Record field types in the output table
How each kind of data-dictionary value renders. Every cell is String(value ?? "").
| Field kind | Example value | Cell output |
|---|---|---|
| Identifier (string) | "ORD-1042" | ORD-1042 |
| Quantity (number) | 12 | 12 |
| Flag (boolean) | false | false |
| Date string | "2026-06-13" | 2026-06-13 |
| Nullable field set to null | null | (empty cell) |
| Optional field absent | (key missing) | (empty cell) |
| Nested object | {"ccy":"USD"} | [object Object] — flatten first |
Union-of-keys behavior for documentation
Why heterogeneous record sets still produce a complete dictionary table. Columns appear in first-seen order.
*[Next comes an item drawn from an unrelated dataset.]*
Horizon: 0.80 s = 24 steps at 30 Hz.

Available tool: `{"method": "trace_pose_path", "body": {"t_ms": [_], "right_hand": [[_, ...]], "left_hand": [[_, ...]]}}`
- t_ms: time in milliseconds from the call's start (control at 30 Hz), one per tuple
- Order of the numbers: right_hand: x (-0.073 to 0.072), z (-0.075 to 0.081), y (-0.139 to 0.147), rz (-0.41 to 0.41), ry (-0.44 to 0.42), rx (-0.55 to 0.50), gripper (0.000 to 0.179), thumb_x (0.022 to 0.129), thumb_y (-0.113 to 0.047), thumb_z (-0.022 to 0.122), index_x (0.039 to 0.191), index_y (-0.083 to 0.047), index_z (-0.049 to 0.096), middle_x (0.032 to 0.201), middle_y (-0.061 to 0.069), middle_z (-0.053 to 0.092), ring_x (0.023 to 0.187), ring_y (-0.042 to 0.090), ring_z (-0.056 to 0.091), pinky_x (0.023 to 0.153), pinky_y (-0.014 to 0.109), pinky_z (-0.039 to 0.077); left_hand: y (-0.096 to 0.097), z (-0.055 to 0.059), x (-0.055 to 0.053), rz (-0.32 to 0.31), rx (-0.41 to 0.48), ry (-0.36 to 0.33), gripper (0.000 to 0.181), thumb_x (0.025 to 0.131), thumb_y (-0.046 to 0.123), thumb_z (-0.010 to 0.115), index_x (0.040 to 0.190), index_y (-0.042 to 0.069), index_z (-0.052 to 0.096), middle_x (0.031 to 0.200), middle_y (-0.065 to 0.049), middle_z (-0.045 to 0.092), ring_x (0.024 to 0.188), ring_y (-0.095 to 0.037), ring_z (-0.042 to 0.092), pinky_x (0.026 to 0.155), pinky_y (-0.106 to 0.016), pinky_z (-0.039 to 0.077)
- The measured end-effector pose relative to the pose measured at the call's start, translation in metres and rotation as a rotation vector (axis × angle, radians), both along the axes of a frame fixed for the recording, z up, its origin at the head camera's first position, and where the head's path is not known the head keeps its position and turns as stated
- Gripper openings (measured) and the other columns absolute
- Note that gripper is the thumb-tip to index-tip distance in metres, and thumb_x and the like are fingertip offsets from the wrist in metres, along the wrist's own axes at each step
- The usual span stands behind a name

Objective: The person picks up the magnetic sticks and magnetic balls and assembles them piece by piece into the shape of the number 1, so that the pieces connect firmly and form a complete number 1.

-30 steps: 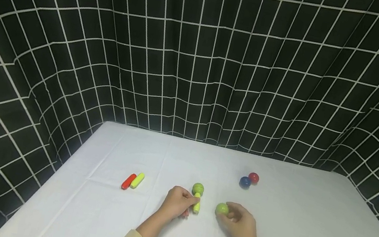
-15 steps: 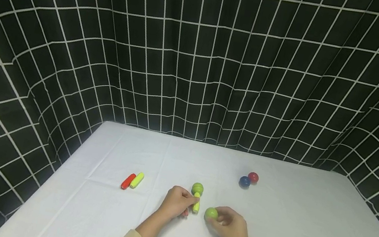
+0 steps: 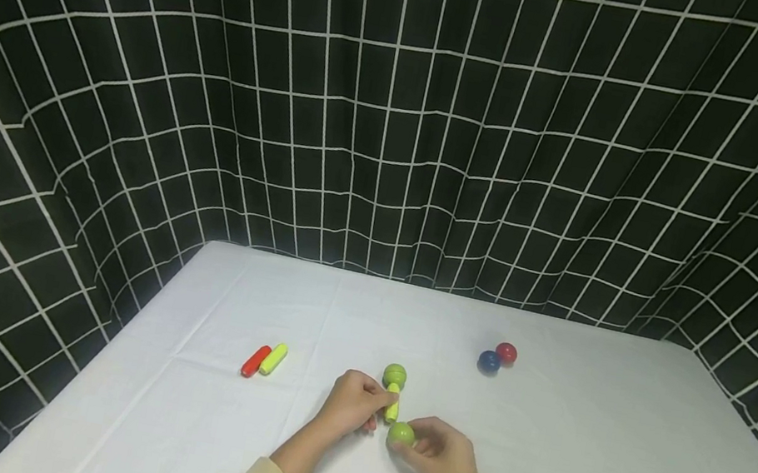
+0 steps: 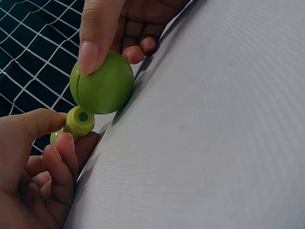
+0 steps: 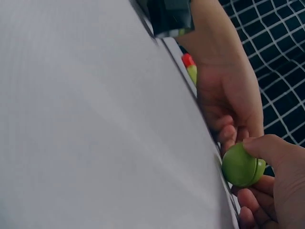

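Observation:
Thumb and fingers of my left hand (image 3: 352,401) pinch a short yellow-green handle (image 3: 391,411). At the handle's far end sits a grooved green ball (image 3: 395,375). My right hand (image 3: 449,458) holds a second green ball (image 3: 401,434) between thumb and fingers, right at the handle's near end. In the left wrist view, that end of the handle (image 4: 85,119) shows a round hole, and the held ball (image 4: 106,86), with a groove round it, overlaps it closely. The right wrist view has the ball (image 5: 239,166) under the right thumb, covering the handle.
On the white-covered table (image 3: 586,442), a red stick (image 3: 255,361) and a yellow stick (image 3: 274,359) lie side by side to the left. A blue ball (image 3: 489,363) and a red ball (image 3: 506,353) rest together at the back right. A black gridded curtain (image 3: 414,124) surrounds the table.
My right hand has moved left and slightly nearer with the green ball, bringing it to the handle's near end. The left hand has kept its pinch on the handle in place.

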State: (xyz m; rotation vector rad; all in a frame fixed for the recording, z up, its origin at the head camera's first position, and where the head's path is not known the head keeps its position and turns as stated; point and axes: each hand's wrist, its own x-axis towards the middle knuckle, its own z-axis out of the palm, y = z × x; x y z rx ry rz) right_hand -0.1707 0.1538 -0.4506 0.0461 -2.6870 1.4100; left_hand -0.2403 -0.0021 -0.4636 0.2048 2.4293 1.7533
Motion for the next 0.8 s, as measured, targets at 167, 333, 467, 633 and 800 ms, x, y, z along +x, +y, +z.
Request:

| Records | Resulting columns | Empty cells where |
|---|---|---|
| All identical keys | Exactly those keys | Only where values are null/missing |
| Record 2 adds an optional key | All keys, union | Record 1's row, optional column |
| Records use different keys entirely | Every key from every record | Each row, columns it lacks |
| A record is a primitive (not object) | Keys from object records only | Entire primitive row |
Tier limits
Markdown-family caps. Documentation samples are typically tiny; uploads matter for whole exported datasets.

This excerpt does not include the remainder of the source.